▸ **INSTRUCTIONS TO FOLLOW**
Here is the task for the records below: repeat exactly the lines from the one with "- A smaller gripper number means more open" to the one with "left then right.", both included, and nothing else.

_____

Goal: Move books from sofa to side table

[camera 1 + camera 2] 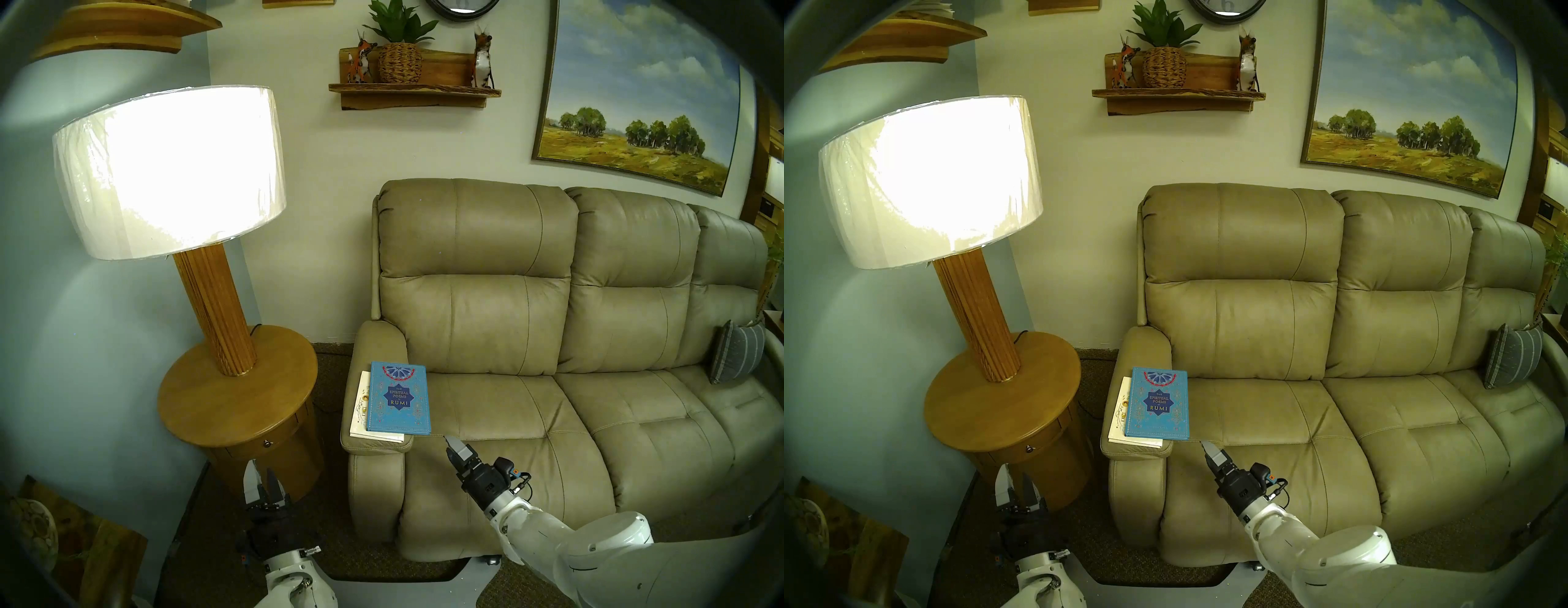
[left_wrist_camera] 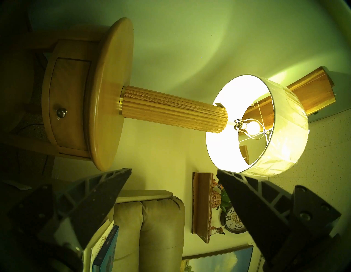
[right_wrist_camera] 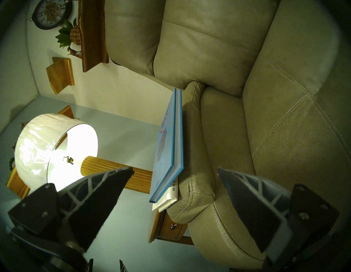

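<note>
The turquoise-blue Rumi book (image 1: pixel 399 399) lies on top of the cream-white book (image 1: pixel 359 407), both on the left armrest of the tan sofa (image 1: pixel 551 424). The blue book's right edge overhangs the seat. My right gripper (image 1: pixel 449 442) is open, just in front of the blue book's near right corner and apart from it. In the right wrist view the blue book (image 3: pixel 165 148) stands between the spread fingers (image 3: pixel 106 199). My left gripper (image 1: pixel 262 469) is open and empty, low in front of the round wooden side table (image 1: pixel 203 416).
A tall lit lamp (image 1: pixel 169 178) with a ribbed wooden column (image 1: pixel 220 305) stands on the back of the side table's top. A striped grey cushion (image 1: pixel 736 356) lies at the sofa's far right. A wall shelf (image 1: pixel 413 95) hangs above.
</note>
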Controlling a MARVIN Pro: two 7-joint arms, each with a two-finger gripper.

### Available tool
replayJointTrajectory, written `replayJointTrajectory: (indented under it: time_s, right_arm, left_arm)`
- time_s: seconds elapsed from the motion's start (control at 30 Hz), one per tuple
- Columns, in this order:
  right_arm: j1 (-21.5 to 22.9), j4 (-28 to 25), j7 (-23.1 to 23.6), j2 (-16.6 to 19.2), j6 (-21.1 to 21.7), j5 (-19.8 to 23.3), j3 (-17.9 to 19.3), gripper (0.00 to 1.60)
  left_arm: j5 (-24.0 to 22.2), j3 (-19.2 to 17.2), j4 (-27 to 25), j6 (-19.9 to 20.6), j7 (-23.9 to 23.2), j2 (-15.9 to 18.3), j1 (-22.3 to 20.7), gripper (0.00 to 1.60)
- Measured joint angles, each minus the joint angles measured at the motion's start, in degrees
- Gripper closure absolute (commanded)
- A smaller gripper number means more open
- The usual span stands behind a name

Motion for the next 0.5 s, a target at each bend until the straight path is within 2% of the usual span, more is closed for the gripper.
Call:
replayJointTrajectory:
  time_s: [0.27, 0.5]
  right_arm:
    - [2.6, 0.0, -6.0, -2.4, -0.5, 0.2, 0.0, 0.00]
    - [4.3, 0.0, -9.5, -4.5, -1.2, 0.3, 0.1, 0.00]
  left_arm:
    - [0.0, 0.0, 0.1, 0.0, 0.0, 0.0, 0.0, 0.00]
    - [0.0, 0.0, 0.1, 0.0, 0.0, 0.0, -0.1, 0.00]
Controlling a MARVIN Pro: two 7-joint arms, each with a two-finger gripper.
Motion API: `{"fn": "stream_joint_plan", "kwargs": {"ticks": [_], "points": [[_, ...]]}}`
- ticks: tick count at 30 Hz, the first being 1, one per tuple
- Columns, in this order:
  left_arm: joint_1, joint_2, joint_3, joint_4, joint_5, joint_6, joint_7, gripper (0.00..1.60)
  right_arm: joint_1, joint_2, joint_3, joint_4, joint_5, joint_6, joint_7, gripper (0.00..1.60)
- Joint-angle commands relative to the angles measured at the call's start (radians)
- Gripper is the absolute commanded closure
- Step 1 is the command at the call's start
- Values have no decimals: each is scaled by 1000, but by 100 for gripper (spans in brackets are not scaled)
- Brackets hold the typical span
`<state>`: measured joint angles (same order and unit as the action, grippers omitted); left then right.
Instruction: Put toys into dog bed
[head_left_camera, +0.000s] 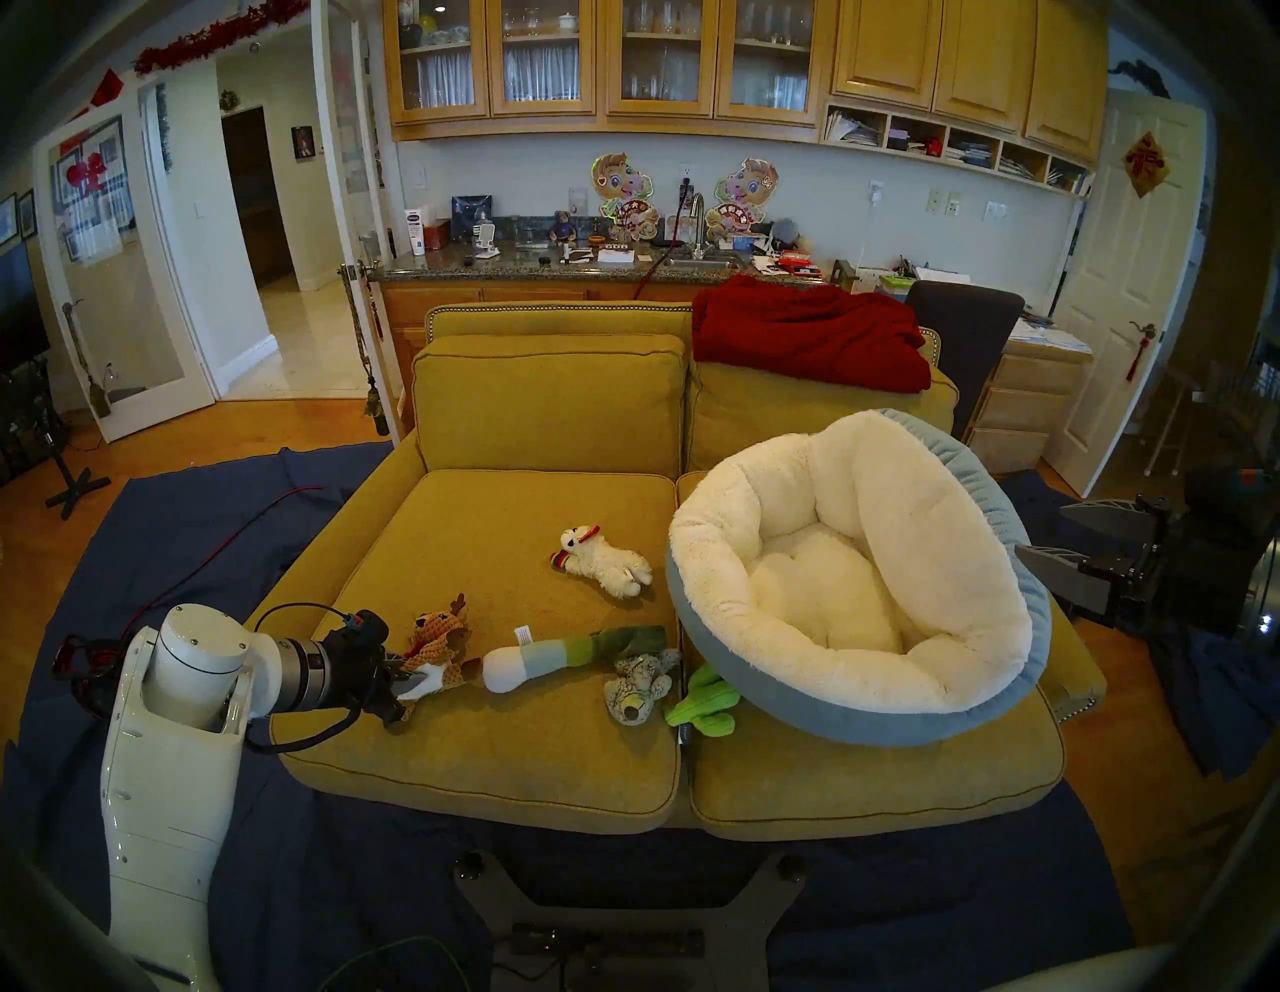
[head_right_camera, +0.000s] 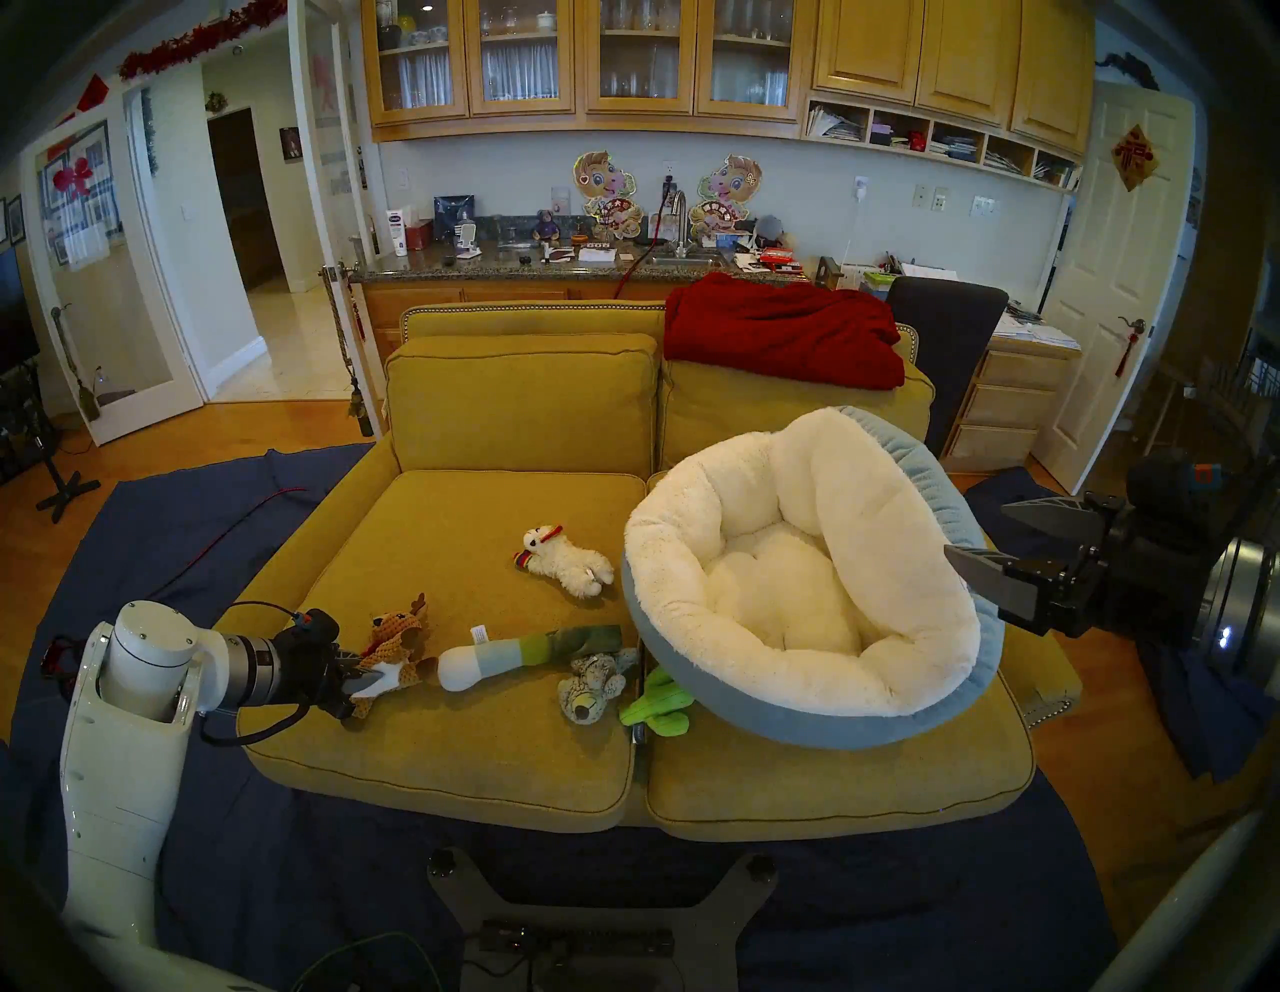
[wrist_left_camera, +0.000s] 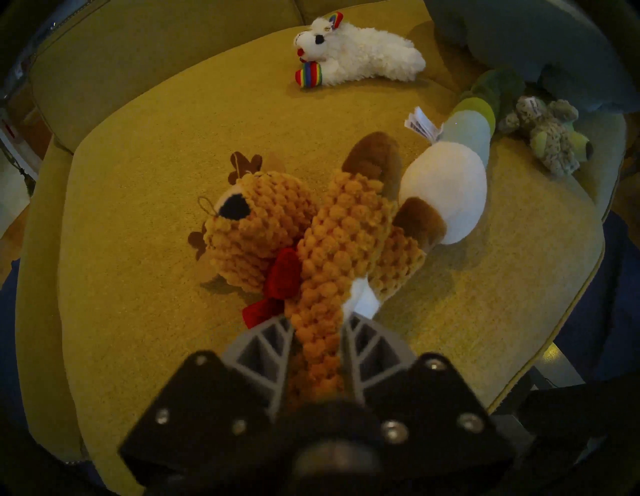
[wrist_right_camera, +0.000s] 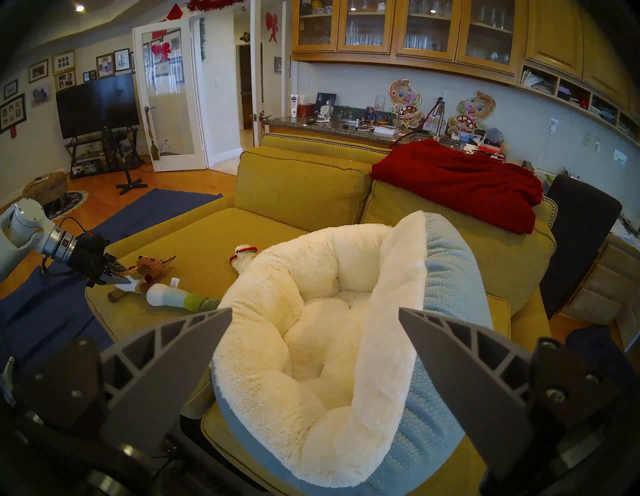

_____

▸ **ANSWER SECTION**
- A smaller gripper number means more open
- The usual span stands behind a name

Motion for the next 0.5 s, a target at each bend until the straight path is within 2% of the usual span, more is closed for the gripper.
Call:
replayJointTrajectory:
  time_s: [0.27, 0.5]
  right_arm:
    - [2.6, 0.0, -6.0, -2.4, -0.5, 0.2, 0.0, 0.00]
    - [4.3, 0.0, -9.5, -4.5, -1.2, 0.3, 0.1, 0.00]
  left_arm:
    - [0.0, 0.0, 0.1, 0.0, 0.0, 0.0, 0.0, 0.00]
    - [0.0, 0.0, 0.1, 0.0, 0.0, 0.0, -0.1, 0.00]
Controlling a MARVIN Pro: two 7-joint arms, each with a two-finger gripper.
Motion API: `{"fn": "stream_joint_plan", "kwargs": {"ticks": [_], "points": [[_, ...]]}}`
- ticks: tick count at 30 Hz, the first being 1, one per tuple
- Columns, in this order:
  left_arm: joint_1, joint_2, joint_3, joint_4, joint_5, joint_6, joint_7, gripper (0.00..1.60)
  right_arm: joint_1, joint_2, joint_3, joint_4, joint_5, joint_6, joint_7, gripper (0.00..1.60)
- Joint-angle commands relative to the angles measured at the call's start (radians)
- Gripper is the absolute commanded closure
- Step 1 is the command at the call's start
- Values have no decimals: each is scaled by 1000, but by 100 for gripper (spans in brackets are not scaled)
- Brackets hold the typical span
`<state>`: measured joint angles (same order and unit as the action, grippers omitted); left then right.

The required output has been supplied.